• [Exercise instructions] Search the material for lines containing the word "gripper", and copy each one.

• [Stored data]
__________________________________________________

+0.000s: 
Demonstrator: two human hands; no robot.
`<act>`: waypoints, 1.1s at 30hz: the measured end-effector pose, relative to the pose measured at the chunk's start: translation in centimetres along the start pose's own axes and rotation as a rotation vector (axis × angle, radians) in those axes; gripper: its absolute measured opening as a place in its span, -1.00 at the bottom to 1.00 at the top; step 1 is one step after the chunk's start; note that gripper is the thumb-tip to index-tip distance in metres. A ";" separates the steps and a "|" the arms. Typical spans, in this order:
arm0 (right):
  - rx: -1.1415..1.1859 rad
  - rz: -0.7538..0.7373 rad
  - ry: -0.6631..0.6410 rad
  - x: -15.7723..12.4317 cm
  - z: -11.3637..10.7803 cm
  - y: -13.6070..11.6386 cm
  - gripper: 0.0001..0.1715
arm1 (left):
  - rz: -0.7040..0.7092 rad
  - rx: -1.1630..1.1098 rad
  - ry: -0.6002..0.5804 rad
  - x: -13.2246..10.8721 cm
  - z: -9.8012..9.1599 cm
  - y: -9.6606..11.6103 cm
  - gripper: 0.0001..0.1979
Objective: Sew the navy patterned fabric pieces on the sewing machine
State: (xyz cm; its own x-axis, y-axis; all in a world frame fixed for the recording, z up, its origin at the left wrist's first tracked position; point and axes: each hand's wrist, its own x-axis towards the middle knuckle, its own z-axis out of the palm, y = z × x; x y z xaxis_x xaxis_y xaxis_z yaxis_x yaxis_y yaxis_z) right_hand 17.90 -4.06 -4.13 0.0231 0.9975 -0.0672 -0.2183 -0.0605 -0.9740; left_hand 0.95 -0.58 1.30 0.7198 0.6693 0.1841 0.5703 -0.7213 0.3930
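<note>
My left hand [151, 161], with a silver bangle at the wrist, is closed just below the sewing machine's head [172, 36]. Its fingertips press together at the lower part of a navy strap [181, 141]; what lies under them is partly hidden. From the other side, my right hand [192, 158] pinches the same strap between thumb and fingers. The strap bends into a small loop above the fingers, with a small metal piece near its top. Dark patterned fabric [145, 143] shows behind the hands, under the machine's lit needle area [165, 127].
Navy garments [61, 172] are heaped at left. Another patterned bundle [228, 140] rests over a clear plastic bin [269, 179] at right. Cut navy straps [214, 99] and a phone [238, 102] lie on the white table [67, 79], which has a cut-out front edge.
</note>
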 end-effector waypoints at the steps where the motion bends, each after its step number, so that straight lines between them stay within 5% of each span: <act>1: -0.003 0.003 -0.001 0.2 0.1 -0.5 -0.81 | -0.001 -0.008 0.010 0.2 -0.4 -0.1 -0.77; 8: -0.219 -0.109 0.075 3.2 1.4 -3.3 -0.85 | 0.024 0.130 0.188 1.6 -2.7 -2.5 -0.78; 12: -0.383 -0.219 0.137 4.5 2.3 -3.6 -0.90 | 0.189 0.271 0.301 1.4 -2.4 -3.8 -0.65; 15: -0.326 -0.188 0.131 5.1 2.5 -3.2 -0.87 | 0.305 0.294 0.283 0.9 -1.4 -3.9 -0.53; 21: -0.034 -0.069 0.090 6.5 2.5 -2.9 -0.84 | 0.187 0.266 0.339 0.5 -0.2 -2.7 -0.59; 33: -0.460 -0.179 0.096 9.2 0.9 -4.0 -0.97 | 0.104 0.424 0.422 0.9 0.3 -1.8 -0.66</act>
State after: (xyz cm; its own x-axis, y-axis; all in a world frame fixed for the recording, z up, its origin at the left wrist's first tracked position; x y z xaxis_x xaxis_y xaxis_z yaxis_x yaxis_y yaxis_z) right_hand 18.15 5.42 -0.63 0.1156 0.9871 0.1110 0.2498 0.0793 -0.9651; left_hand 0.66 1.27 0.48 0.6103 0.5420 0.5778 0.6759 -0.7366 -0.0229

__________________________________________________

• [Exercise solution]
`<act>`: waypoints, 1.1s at 30hz: the measured end-effector pose, relative to the pose measured at the chunk's start: translation in centimetres along the start pose's own axes and rotation as a rotation vector (axis × angle, radians) in those axes; gripper: its absolute measured opening as a place in its span, -1.00 at the bottom to 1.00 at the top; step 1 is one step after the chunk's start; note that gripper is the thumb-tip to index-tip distance in metres. A ";" separates the steps and a "|" the arms. Typical spans, in this order:
  - gripper: 0.0001..0.1715
  - gripper: 0.0001..0.1979

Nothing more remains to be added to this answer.